The granite (quartzite) cliff above is in Blue Mounds State Park. The Southwest Minnesota park is mostly prairie and hosts one of the only Bison herds in the state. I came across the picture and the article quoted below while planning next summer’s trip.
[From a piece written by Chris Welsch]
In the realm of legends, Blue Mounds has plenty, as a local poet once told me. The first time I visited the park, in 1994, I went to Luverne to see the Hinkly House, a stately Victorian home built of Sioux quartzite by the quarry owner. There I met a tiny, elderly woman in pearls and a blue windbreaker. Carmen Christensen had lived near Blue Mounds for most of her life.
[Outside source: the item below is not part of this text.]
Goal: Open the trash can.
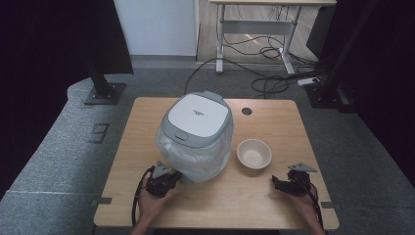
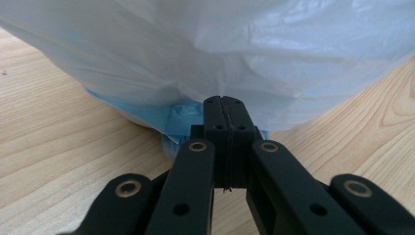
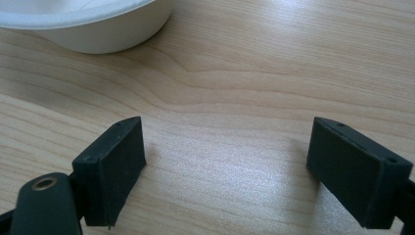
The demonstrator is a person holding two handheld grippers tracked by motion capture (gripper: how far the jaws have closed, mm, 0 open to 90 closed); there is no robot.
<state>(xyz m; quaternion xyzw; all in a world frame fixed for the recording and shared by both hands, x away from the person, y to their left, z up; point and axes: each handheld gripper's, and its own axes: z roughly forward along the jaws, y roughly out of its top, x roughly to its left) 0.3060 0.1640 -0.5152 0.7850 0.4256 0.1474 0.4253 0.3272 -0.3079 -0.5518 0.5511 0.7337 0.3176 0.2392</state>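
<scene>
While right claw (image 3: 222,171) gapes empty, left claw (image 2: 225,117) closed against plastic bag (image 2: 210,54).

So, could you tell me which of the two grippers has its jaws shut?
The left gripper, down against the plastic bag around the rice cooker. The right gripper, near the bowl, stands wide open over bare table.

The high view looks forward and down from above the near side, taking in the whole worktop (image 1: 274,196). The left gripper view sits low, right against the bagged cooker (image 2: 210,54). The right gripper view skims the worktop toward the bowl (image 3: 83,24); the high view shares both.
</scene>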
When she heard I was a writer, she took my arm and asked if I'd like to hear a poem she'd written in 1944. Then she closed her eyes and recited in a strong and steady voice:
Proudly rising above the plain,
Immune to sun and wind and rain,
These scattered rocks and towering wall,
Like silent witnesses, recall
The history and ancient lore
Of ages vanished long before.
Here are legends carved in stone
That, once, forgotten men had known.
The rocks would tell you if they could,
What happened where they long have stood:
How frightful monsters roamed this place;
When first they saw the human race;
How once the red men with great cunning
Started herds of bison running
Over their cliffs to death below,
Where heaps of bleaching bones would show.
But all the secrets they have known
Are safely kept with tongues of stone.